## What to work on
When you write out the listing below, keep each word exactly as it stands and drop the pictures.

====================

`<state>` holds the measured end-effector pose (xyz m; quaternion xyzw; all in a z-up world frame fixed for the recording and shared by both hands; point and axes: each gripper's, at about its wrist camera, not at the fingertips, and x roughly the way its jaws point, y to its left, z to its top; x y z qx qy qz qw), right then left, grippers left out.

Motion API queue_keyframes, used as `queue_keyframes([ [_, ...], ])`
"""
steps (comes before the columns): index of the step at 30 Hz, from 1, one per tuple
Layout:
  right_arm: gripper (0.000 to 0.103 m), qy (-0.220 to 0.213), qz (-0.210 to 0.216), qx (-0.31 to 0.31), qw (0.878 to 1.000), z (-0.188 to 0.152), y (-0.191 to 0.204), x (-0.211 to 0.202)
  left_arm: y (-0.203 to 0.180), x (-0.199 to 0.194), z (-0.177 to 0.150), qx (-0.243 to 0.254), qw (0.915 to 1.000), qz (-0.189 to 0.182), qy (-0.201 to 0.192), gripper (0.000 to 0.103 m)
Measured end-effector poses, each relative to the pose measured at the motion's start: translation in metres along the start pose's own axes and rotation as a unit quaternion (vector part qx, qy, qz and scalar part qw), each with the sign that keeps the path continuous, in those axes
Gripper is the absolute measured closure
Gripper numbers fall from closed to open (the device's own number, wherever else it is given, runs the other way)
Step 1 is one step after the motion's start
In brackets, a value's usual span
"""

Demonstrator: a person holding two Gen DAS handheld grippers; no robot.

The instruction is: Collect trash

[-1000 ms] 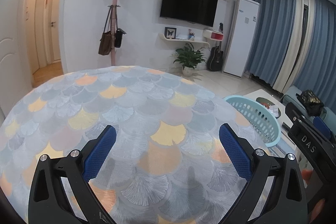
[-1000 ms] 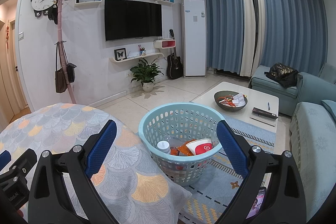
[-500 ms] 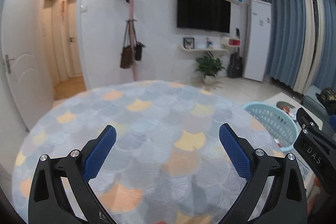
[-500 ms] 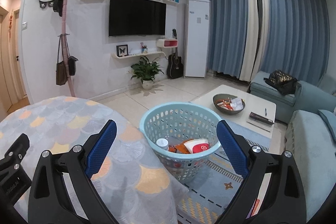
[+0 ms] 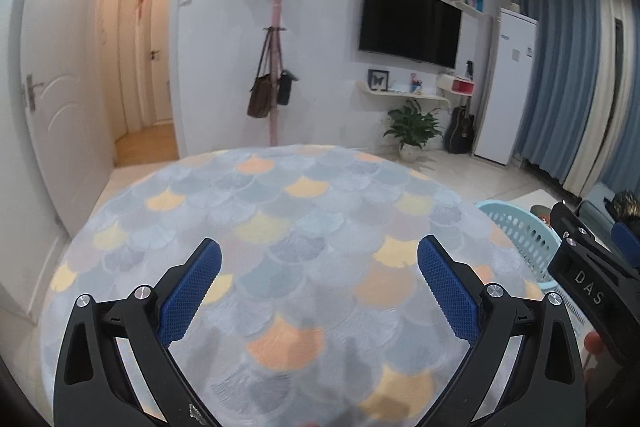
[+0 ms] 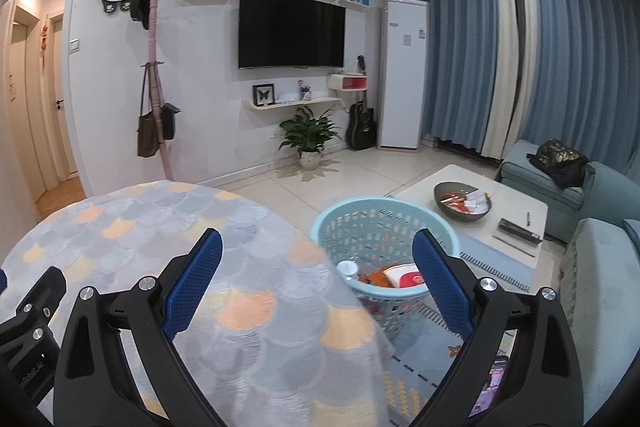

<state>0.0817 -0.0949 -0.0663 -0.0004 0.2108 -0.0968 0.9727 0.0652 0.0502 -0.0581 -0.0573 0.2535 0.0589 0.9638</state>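
Observation:
A light blue plastic basket (image 6: 384,223) stands on the floor just right of the round table (image 6: 168,223). It holds a white bottle (image 6: 347,269), an orange wrapper (image 6: 376,279) and a white and red packet (image 6: 408,277). Its rim also shows in the left wrist view (image 5: 520,227). My left gripper (image 5: 319,267) is open and empty above the table's scale-patterned cloth (image 5: 280,219). My right gripper (image 6: 318,259) is open and empty above the table's right edge, next to the basket. The right gripper's body (image 5: 588,283) shows at the right of the left wrist view.
A low white coffee table (image 6: 516,211) with a bowl (image 6: 462,201) and a book stands beyond the basket. A blue sofa (image 6: 600,259) is at the right. A pink coat rack (image 5: 276,67), a plant (image 6: 308,139) and a tall white unit line the far wall.
Both grippers have pulled back and turned left. The table fills more of both views and the basket has shifted right. Both stay open and empty.

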Motion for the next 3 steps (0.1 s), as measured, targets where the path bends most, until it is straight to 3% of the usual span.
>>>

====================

## The completed task
`<state>` holds the measured end-effector pose (xyz m; quaternion xyzw; all in a z-up world frame fixed for the recording and shared by both hands; point and axes: each gripper's, at about its wrist camera, not at the fingertips, and x roughly the way its jaws point, y to its left, z to its top; x y z qx qy qz qw), right then left, grippers left out.

Motion API queue_keyframes, used as `queue_keyframes([ [_, ...], ])`
"""
steps (comes before the columns): index of the step at 30 Hz, from 1, one per tuple
Layout:
  right_arm: gripper (0.000 to 0.103 m), qy (-0.220 to 0.213), qz (-0.210 to 0.216), qx (-0.31 to 0.31), qw (0.878 to 1.000), z (-0.188 to 0.152), y (-0.191 to 0.204), x (-0.211 to 0.202)
  left_arm: y (-0.203 to 0.180), x (-0.199 to 0.194), z (-0.177 to 0.150), qx (-0.243 to 0.254), qw (0.915 to 1.000), qz (-0.189 to 0.182), qy (-0.201 to 0.192), gripper (0.000 to 0.103 m)
Measured end-effector poses, each relative to the pose measured at the motion's start: translation in metres along the start pose's own axes and rotation as a unit quaternion (vector part qx, qy, qz and scalar part qw), each with the sign that keeps the path continuous, in those axes
Gripper is the absolute measured closure
Gripper numbers fall from closed to open (the device's own number, wherever else it is given, runs the other way)
Step 1 is one step after the motion's start
In brackets, a value's usual span
"""

Demonstrator: a person holding two Gen DAS handheld grippers; no robot.

The instruction is: Collect trash

[-1000 ms] 
[-1000 ms] 
[-500 ms] 
[-500 ms] 
[+0 ms] 
[+0 ms] 

<state>0.0817 -0.0949 -0.0663 -0.0004 0.2108 -0.0968 0.9727 0.0652 0.0502 -0.0581 -0.0573 0.2535 0.0589 0.9638</state>
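Observation:
A light blue plastic basket (image 6: 384,223) stands on the floor just right of the round table (image 6: 168,223). It holds a white bottle (image 6: 347,269), an orange wrapper (image 6: 376,279) and a white and red packet (image 6: 408,277). Its rim also shows in the left wrist view (image 5: 520,227). My left gripper (image 5: 319,267) is open and empty above the table's scale-patterned cloth (image 5: 280,219). My right gripper (image 6: 318,259) is open and empty above the table's right edge, next to the basket. The right gripper's body (image 5: 588,283) shows at the right of the left wrist view.
A low white coffee table (image 6: 516,211) with a bowl (image 6: 462,201) and a book stands beyond the basket. A blue sofa (image 6: 600,259) is at the right. A pink coat rack (image 5: 276,67), a plant (image 6: 308,139) and a tall white unit line the far wall.
Both grippers have pulled back and turned left. The table fills more of both views and the basket has shifted right. Both stay open and empty.
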
Motion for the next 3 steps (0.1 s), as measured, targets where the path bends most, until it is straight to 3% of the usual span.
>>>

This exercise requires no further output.